**Task directions**
The lines to copy are those in the listing below that contain the word "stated".

◇ ◇ ◇ ◇ ◇ ◇ ◇

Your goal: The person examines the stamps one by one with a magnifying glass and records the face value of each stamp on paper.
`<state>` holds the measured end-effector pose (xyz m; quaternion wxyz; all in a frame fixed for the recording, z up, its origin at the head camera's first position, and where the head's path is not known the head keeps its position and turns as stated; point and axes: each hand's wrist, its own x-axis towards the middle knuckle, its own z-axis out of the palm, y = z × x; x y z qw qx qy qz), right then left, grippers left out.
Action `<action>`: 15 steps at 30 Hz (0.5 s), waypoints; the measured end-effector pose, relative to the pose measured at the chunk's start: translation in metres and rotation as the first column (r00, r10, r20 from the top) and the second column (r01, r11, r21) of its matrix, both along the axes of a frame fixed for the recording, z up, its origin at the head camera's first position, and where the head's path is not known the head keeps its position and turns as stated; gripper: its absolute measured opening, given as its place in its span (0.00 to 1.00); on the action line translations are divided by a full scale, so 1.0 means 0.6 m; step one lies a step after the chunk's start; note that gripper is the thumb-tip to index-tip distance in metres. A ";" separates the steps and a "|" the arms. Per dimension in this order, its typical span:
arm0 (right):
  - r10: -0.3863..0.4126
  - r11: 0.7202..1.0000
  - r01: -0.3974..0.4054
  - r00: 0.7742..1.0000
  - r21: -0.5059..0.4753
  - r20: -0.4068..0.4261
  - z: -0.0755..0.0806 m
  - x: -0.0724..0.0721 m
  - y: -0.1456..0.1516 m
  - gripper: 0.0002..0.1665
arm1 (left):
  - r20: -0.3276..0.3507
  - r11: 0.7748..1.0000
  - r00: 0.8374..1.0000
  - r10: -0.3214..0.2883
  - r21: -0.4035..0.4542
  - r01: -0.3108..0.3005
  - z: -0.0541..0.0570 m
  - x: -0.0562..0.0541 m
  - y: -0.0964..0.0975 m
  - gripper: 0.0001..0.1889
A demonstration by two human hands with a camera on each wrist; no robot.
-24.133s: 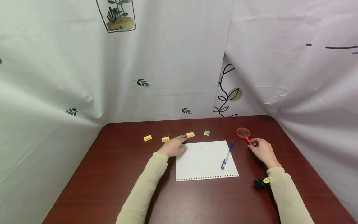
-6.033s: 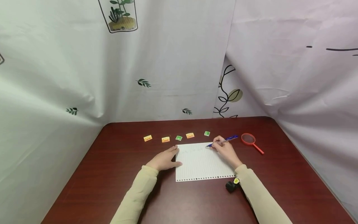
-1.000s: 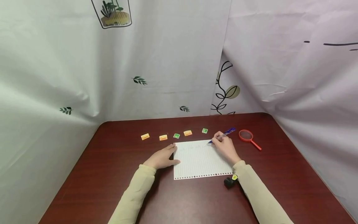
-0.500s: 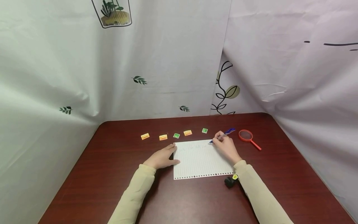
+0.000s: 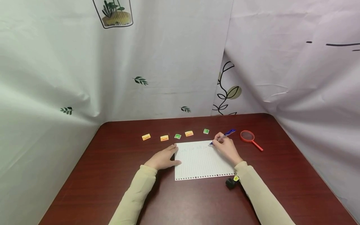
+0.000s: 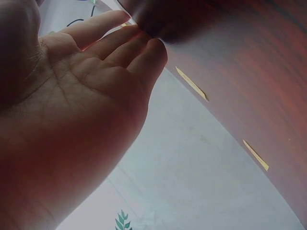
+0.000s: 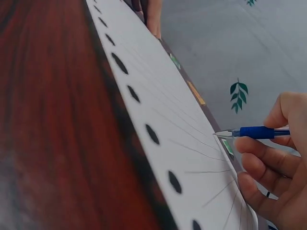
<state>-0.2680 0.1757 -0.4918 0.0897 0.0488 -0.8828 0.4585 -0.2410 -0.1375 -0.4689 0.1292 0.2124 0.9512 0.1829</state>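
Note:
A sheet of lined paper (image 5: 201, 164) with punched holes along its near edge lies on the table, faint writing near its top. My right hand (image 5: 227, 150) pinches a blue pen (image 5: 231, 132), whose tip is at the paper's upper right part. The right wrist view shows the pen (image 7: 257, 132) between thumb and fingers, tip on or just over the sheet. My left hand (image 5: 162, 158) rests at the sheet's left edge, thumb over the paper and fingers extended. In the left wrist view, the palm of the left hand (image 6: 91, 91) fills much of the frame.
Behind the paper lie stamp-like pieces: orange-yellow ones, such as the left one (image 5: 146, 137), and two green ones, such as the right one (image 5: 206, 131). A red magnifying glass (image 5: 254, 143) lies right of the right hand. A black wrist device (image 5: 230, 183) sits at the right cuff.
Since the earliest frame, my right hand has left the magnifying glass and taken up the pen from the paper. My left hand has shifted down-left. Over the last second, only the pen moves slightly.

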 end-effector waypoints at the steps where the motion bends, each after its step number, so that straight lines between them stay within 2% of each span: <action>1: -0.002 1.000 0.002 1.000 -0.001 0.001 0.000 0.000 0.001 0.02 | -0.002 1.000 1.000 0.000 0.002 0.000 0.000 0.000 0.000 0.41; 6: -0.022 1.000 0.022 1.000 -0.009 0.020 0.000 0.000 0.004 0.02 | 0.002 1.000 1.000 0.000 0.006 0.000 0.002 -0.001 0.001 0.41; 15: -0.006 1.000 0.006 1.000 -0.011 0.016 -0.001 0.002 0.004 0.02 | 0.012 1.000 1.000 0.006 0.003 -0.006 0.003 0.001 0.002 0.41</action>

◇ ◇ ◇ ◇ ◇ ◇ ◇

**The completed task**
`<state>` holds the measured end-effector pose (xyz m; quaternion wxyz; all in a frame fixed for the recording, z up, its origin at the head camera's first position, and where the head's path is not known the head keeps its position and turns as stated; point and axes: each hand's wrist, its own x-axis towards the middle knuckle, its own z-axis out of the palm, y = z × x; x y z qw qx qy qz), right then left, grippers left out.
Action `<action>`: 15 steps at 30 Hz (0.5 s), waypoints; the measured end-effector pose, relative to the pose measured at the chunk's start: translation in metres and rotation as the first column (r00, r10, r20 from the top) and the second column (r01, r11, r21) of its matrix, both along the axes of a frame fixed for the recording, z up, its origin at the head camera's first position, and where the head's path is not known the head keeps its position and turns as stated; gripper: its absolute measured opening, given as its place in its span (0.00 to 1.00); on the action line translations are divided by a full scale, so 1.0 means 0.6 m; step one lies a step after the chunk's start; note that gripper is the thumb-tip to index-tip distance in metres. A ";" separates the steps and a "|" the arms. Per dimension in this order, its typical span:

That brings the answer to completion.